12 . The method of claim 1 , wherein each surface is of a surface type, and wherein the surface type is one of:

(i) a bone surface of the patient's body,

(ii) a skin surface of the patient's body, or

(iii) a surface of a clinical object.

13 . The method of claim 12 , wherein at least the step (c) is performed multiple times, each time for a different surface type of the first surface.

14 . A computing system comprising at least one processor configured to:

(i) obtain medical image data of a patient's body;

(ii) identify a first portion of the medical image data that represents at least one predefined anatomical region of the patient's body;

(iii) determine, based on the first portion of the medical image data, a first criterion for allocating pixels or voxels of the medical image data to a first surface represented by the medical image data;

(iv) obtain a second criterion for allocating pixels or voxels of the medical image data to a second surface represented by the medical image data, the second criterion determined based on the medical image data and on at least one of:

(a) a histogram analysis of values of pixels or voxels of the medical image data; and

(b) a trained machine learning model

(v) generate, based on the second criterion and the medical image data, a second surface model of the second surface; and

(vi) identify a second portion of the second surface as modeled by the second surface model that represents the at least one predefined anatomical region, wherein

the first criterion is determined based on values of pixels or voxels of one or more sets of pixels or voxels of the medical image data, and

the pixels or voxels of each set lie along a same straight line associated with the respective set, wherein the line has a predefined spatial relationship to the second surface as modeled by the second surface model.
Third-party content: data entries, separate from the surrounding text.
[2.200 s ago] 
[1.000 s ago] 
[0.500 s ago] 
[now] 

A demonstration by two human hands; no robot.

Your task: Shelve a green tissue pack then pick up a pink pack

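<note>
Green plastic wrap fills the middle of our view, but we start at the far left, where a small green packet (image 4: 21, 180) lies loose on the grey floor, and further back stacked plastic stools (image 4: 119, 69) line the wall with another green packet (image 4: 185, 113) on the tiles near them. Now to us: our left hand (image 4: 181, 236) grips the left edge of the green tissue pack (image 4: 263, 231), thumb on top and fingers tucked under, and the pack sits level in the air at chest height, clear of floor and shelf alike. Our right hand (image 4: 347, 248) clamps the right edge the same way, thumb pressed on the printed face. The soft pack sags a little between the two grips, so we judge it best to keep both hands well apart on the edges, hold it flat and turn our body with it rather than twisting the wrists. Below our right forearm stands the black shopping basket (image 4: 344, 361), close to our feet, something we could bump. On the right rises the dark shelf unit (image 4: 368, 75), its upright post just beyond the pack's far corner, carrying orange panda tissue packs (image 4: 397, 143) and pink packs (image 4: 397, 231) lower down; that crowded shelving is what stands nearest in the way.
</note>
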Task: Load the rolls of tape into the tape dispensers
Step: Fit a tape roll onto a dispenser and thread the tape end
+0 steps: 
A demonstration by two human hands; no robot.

15 . A computer readable storage medium storing a computer program comprising instructions which, when executed on at least one processor, cause the at least one processor to:

(i) obtain medical image data of a patient's body;

(ii) identify a first portion of the medical image data that represents at least one predefined anatomical region of the patient's body;

(iii) determine, based on the first portion of the medical image data, a first criterion for allocating pixels or voxels of the medical image data to a first surface represented by the medical image data

(iv) obtain a second criterion for allocating pixels or voxels of the medical image data to a second surface represented by the medical image data, the second criterion determined based on the medical image data and on at least one of:

(a) a histogram analysis of values of pixels or voxels of the medical image data;

(b) a trained machine learning model and

(v) generate, based on the second criterion and the medical image data, a second surface model of the second surface; and

(vi) identify a second portion of the second surface as modeled by the second surface model that represents the at least one predefined anatomical region, wherein

the first criterion is determined based on values of pixels or voxels of one or more sets of pixels or voxels of the medical image data, and

the pixels or voxels of each set lie along a same straight line associated with the respective set, wherein the line has a predefined spatial relationship to the second surface as modeled by the second surface model.

16 . The method of claim 13 , further comprising:

adapting the medical image data after performing at least step (c), wherein adapting the medical image data comprises excluding one or more clinical objects based on the surface type.